I think I’ve told you that story before. My father said they were almost threatened to the point where he was afraid to try to bring his back. I wish he had. He said they didn’t even check their bags or anything. He could’ve brought back five or six, he said. The history of these is pretty cool, pretty cool. They are just inanimate objects, pieces of steel, plastic, or wood. They have no minds of their own of course.

Several countries adopted both of these firearms. The P08 was adopted by the Swiss. In the early years, 1901, 1900, along in there, they were used then in different countries and carried. This was mostly something carried by officers. Really neat. I’ll tell you, even if you would never carry something like this, or you wouldn’t even trust it enough to depend on it to protect your life, it’s a fascinating firearm in the way it functions. I really wouldn’t mind having one. They’re very expensive. They’re really neat. I may have to have one in the collection one day.

My criticism of it is just in comparison with other firearms mostly. I’ve got to shoot them both one more time for you. Some of you may never get a chance to shoot a Luger. As hard as it is and as much as I hate to do it, I’m going to do it for you. That’s just the kind of friend I am. I’ll do it for you. Let’s shoot it one-handed, since that’s what it was really designed for. Actually it feels better with one hand.

Yeah, it shoots well, but it’s still getting a little bit of a hang-up though. Okay. I’ll clear that out. That mag’s empty. The Mauser, the P08, the Luger. Alright let’s try to finish this guy off. I shouldn’t say it out loud. I’ve had this for several years. Every time we bring it out I don’t think we’ve had a malfunction with it and it’s been through the war.

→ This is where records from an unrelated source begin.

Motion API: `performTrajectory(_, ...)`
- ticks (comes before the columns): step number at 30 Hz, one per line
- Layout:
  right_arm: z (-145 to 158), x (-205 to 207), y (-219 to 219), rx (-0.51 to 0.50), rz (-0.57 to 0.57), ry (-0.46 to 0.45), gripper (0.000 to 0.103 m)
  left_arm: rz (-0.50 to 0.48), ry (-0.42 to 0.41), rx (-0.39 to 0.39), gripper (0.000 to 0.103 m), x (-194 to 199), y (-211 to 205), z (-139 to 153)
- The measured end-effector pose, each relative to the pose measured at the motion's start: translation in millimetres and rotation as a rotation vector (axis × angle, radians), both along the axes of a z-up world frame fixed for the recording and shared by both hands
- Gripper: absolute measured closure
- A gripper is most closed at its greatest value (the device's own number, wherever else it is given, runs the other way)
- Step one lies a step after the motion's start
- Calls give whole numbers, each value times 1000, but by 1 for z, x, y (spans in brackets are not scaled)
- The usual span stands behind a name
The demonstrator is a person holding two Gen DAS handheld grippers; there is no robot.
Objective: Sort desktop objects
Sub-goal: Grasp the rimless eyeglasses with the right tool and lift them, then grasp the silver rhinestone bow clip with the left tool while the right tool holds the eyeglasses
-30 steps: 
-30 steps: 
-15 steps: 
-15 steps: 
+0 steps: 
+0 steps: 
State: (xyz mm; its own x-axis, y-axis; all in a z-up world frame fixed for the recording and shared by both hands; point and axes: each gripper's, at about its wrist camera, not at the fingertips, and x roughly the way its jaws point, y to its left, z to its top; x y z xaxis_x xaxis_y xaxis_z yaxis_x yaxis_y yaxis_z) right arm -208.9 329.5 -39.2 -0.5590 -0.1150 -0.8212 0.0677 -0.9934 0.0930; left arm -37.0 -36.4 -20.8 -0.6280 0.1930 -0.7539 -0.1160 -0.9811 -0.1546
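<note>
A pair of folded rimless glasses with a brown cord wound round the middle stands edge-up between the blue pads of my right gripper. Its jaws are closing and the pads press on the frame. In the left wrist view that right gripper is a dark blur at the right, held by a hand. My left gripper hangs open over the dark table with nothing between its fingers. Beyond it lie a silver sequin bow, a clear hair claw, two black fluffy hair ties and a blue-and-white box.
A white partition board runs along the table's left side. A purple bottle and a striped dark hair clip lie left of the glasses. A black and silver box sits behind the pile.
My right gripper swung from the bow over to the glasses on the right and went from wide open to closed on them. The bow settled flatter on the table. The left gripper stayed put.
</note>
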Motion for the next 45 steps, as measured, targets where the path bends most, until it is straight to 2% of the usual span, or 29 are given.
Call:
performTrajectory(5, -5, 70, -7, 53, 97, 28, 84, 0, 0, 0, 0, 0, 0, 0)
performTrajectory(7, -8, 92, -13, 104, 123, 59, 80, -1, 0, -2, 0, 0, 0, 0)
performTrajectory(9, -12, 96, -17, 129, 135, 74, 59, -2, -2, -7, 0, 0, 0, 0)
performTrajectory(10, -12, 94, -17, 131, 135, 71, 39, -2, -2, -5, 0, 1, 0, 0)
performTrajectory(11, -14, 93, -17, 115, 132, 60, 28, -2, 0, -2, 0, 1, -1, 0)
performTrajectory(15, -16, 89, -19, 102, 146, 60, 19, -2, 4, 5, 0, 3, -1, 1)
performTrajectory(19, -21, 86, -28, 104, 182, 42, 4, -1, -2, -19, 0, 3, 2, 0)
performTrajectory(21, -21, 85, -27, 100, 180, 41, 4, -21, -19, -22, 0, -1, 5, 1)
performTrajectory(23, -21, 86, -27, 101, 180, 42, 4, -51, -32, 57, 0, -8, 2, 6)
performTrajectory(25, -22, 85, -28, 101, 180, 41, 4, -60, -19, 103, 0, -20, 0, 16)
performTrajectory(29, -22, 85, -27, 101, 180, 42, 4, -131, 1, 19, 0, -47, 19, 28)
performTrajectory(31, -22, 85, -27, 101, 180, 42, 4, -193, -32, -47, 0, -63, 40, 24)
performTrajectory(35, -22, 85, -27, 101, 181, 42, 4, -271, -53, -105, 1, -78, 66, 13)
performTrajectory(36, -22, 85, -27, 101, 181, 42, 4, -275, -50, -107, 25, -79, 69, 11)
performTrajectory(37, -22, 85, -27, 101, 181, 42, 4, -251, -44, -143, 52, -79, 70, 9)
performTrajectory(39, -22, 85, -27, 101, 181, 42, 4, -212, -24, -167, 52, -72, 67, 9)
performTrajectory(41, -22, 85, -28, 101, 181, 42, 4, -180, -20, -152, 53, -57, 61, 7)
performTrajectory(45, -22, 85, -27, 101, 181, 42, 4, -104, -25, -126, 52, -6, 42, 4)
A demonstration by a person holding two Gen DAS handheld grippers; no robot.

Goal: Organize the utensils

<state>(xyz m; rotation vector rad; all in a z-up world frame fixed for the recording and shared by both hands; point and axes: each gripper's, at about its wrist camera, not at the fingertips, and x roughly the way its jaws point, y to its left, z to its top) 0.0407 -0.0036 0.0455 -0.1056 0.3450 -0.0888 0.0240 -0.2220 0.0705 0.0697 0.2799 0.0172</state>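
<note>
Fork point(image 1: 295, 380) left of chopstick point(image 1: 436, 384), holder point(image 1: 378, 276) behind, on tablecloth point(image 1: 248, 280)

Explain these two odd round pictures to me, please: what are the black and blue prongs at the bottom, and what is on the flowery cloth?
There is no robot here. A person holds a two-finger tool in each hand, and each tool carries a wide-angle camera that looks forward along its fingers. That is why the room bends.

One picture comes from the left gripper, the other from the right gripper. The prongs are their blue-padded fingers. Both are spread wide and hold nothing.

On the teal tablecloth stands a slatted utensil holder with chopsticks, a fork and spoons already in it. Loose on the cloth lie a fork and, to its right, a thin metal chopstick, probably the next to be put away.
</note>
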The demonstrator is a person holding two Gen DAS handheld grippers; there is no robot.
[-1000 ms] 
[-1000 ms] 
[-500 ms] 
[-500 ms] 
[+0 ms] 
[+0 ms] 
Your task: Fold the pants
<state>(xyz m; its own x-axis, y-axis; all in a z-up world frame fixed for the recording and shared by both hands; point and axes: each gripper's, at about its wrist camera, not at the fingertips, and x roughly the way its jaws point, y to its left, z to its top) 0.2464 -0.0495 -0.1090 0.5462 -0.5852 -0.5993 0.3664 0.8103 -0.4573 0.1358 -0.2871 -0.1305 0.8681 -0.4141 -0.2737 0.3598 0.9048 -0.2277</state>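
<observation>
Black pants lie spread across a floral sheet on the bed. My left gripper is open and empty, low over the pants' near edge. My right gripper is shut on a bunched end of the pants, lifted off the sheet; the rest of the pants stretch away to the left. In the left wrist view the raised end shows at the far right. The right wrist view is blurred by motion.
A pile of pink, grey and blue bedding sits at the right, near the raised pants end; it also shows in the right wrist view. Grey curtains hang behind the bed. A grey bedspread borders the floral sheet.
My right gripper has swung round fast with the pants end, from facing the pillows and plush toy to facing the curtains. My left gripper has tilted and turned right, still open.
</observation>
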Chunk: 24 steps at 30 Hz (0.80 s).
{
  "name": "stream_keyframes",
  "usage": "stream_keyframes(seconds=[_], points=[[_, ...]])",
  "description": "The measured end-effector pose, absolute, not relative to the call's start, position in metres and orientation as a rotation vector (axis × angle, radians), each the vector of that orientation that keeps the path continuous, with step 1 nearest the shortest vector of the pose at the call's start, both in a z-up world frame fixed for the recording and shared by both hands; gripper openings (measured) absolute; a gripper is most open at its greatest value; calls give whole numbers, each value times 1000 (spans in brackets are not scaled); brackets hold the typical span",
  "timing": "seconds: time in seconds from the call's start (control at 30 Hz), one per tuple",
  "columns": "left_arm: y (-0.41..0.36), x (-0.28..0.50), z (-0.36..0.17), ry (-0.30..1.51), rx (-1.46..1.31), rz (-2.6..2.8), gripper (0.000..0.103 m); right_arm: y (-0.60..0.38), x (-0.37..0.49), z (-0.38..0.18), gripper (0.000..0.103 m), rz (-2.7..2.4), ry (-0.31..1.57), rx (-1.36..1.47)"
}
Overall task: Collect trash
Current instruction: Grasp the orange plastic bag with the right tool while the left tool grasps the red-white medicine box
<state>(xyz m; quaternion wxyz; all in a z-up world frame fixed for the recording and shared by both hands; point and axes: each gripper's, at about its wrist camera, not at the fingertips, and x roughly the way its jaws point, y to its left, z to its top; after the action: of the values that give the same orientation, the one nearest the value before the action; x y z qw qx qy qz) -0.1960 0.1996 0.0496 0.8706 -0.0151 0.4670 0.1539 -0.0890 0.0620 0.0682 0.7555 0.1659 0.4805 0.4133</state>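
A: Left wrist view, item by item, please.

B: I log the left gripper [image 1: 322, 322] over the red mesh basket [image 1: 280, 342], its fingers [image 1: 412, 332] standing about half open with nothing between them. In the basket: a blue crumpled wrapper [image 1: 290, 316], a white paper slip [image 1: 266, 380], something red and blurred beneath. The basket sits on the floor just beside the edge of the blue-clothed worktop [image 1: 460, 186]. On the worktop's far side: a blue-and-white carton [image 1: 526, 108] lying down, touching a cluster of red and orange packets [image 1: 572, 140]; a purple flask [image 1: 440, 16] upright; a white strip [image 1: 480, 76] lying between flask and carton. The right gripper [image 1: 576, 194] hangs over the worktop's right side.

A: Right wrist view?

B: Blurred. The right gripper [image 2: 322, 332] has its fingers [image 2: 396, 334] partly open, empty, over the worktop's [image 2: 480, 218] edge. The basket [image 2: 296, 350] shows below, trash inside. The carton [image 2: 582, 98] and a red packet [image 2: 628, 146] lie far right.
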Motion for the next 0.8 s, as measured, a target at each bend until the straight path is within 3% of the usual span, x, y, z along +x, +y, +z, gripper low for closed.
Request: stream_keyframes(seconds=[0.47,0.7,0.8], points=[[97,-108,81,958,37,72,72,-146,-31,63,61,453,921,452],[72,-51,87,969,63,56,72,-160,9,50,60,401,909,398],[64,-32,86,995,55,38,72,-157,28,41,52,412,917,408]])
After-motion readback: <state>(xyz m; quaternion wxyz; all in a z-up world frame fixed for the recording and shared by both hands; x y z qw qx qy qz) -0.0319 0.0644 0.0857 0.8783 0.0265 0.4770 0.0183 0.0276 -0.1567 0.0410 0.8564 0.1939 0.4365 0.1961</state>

Is that beautiful or what? The good old 1911. What a pretty gun. This is not a setup to make the Luger look bad, to malfunction. It really has not been malfunctioning. It’s been doing fine. Be that as it may, you never know about Winchester white box. Two beautiful firearms, both with history.

I’m going to take us back into the 1930’s and 40’s when both of these were made, the P08 in 1939, this one in the early 40’s. Both were carried during World War Two. They both still work and are fun to shoot. Do I even have to say it? Life really is good.